Grippe aviaire : la fin de la crise

Grippe aviaire : la fin de la crise

Depuis quelques semaines, on ne parle plus de grippe aviaire au Maroc. Les Marocains continuent de consommer le poulet sans crainte. Plus de sortie médiatique du Premier ministre ni de discours rassurant du gouvernement. Pourtant, lors du mois de février dernier, la psychose était à son apogée. La vente des volailles a baissé, le prix du kilo a atteint 7 dirhams. Si certains ont rechigné à manger le poulet par peur d’être contaminés, d’autres ont estimé que la baisse des prix était une aubaine et ont profité pour s’empiffrer de viande blanche. Après cette chute spectaculaire du prix du poulet sur nos marchés, les prix flambent de nouveau. Le poulet redresse la crête. Actuellement, il est vendu à 18 dirhams le kilo. Le prix d’avant la crise. La polémique autour de la présence de la grippe aviaire était-elle donc bénéfique pour le secteur avicole ?
" La polémique n’a pas lieu d’être puisqu’aucun cas de grippe aviaire n’a été enregistré dans le pays, elle a néanmoins activé la promulgation des arrêtés d’application de la loi sanitaire 49-99, ayant trait à la protection sanitaire des élevages avicoles, au contrôle de la production et la commercialisation des produits avicoles. Il faut noter que tout le secteur est appelé à se mettre à niveau", indique Youssef Alaoui, président de la Fédération interprofessionnelle du secteur avicole (FISA).
Ces arrêtés, qui sont au  nombre de sept, concernent la demande d’autorisation pour l’exercice de l’activité d’élevage, le transport et la distribution de volaille vivante.
Ils fixent les exigences auxquelles doivent satisfaire les poussins d’un jour commercialisés, la forme et le contenu du registre de suivi sanitaire des élevages avicoles et des couves ainsi que les exigences hygiéniques communes et spécifiques auxquelles doivent répondre les locaux, les équipements et le fonctionnement des élevages avicoles et des couvoirs. Figurent également sur ces arrêtés les conditions spécifiques des modes d’élevage avicoles biologiques, la liste des maladies contagieuses des volailles et les mesures spéciales de lutte contre ces infections.
Par ailleurs, M.Alaoui a tenu à souligner qu’en raison de la psychose autour de la grippe aviaire, la filière a enregistré des pertes colossales qui se chiffrent par millions de dirhams.
"Entre octobre 2005 et avril 2006, les pertes ont été estimées à 500 millions de dirhams", affirme le président de la FISA.
Rappelons que le gouvernement, pour soutenir le secteur avicole, a mis en place des mesures d’accompagnement.
Il s’agit d’un rééchelonnement des règlements pour la CNSS et de l’annulation des majorations pour les impôts. Par ailleurs, une large campagne de communication sera lancée pour inviter les Marocains à consommer les produits avicoles.  Dans le cadre du soutien promis par la Primature, le passage à la télévision sera gratuit.
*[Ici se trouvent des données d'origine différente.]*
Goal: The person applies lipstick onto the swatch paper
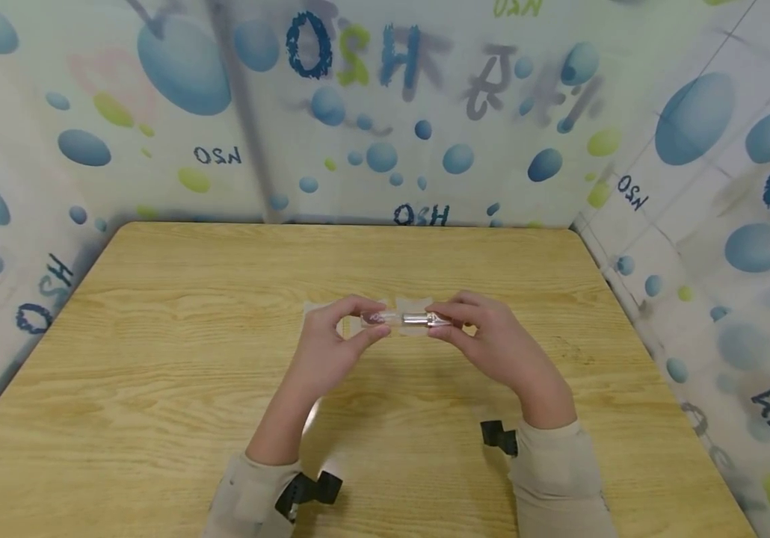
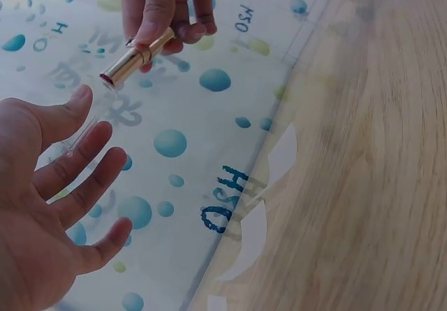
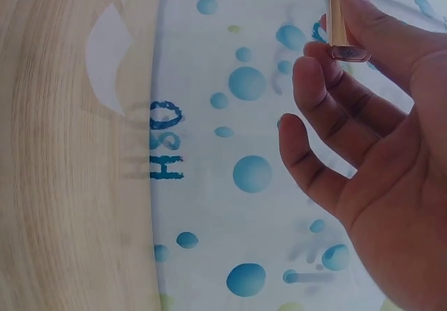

 Le mystère des Oiseaux morts


Début du mois de février 2006, quelque 336 oiseaux sauvages non-migrateurs appelés "pique-bœufs" ont été retrouvés morts à proximité de Dayat Roumi, dans la province de Khémisset. Quelques jours plus tard, une dizaine d’autres d’oiseaux ont été retrouvés morts à Khénifra.
Mardi 21 février, le Comité interministériel de gestion de crise (CICG) chargé du contrôle du virus de l’influenza aviaire a procédé à l’obligation du confinement de la volaille de type beldi (poulets et dindes) dans un rayon de trois kilomètres autour des zones humides.
Ledit comité a également décidé d’interdire la tenue de marchés de volailles vivantes dans ce même rayon autour des sites humides. Lundi 27 février, un nouveau dispositif a été mis en place.
Il s’agit du lancement d’une vaste campagne de vaccination de tous les oiseaux des parcs zoologiques.
Vendredi 3 mars 2006, quelque 14 oiseaux sauvages ont été retrouvés morts dans la commune rurale d’Aïn Tizgha à Benslimane.